_PROBLEM_
Produce as output only the lines below starting at the line with "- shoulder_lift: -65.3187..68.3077" and continuing through the line with "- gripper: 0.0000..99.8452", each one exactly as written.
----------------
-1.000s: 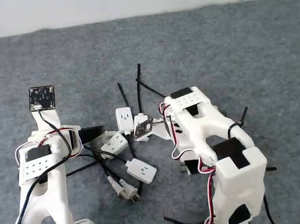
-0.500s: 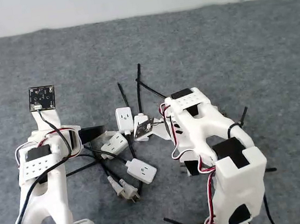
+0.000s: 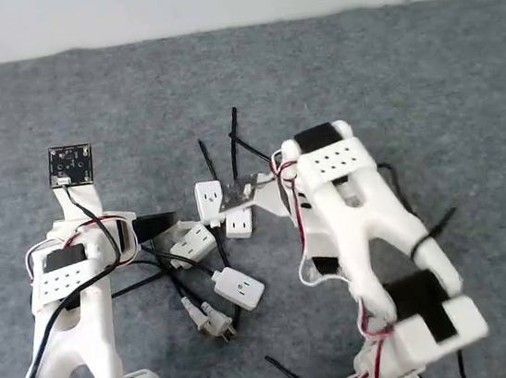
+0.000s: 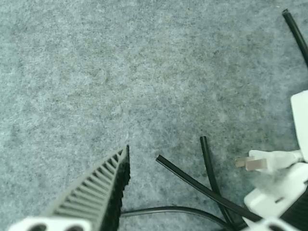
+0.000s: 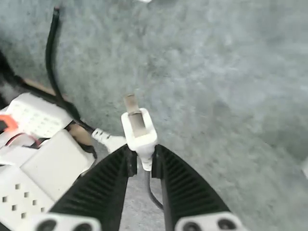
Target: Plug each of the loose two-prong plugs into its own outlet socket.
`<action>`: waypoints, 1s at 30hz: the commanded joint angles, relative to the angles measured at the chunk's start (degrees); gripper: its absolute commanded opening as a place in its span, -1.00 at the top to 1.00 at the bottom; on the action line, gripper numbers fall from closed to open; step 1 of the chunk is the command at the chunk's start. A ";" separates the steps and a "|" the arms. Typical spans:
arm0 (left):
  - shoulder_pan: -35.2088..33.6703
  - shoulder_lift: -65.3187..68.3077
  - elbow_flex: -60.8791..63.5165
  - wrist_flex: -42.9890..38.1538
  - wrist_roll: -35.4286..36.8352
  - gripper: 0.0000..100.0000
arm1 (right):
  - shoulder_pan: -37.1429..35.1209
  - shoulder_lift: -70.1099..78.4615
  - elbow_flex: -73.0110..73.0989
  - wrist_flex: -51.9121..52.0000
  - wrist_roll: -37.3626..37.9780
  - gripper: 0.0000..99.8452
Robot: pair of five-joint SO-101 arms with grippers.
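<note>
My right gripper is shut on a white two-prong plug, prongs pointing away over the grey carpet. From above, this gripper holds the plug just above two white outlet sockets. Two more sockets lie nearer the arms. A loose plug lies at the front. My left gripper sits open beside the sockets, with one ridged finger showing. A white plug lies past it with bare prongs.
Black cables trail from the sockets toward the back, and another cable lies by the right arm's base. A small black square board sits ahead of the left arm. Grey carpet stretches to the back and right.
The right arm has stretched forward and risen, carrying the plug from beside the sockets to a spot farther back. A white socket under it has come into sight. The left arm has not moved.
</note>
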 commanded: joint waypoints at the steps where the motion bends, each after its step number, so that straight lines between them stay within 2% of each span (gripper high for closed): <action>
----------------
_SOLUTION FOR THIS PROBLEM_
  - shoulder_lift: -65.3187..68.3077
  - elbow_flex: -60.8791..63.5165
  - wrist_flex: -42.9890..38.1538
  - wrist_roll: -35.4286..36.8352
  - gripper: 0.0000..100.0000
arm1 (right):
  - shoulder_pan: -37.1429..35.1209
  - shoulder_lift: -70.1099..78.4615
  - elbow_flex: -73.0110..73.0989
  - wrist_flex: -51.9121..52.0000
  - wrist_roll: -37.3626..37.9780
  - gripper: 0.0000..99.8452

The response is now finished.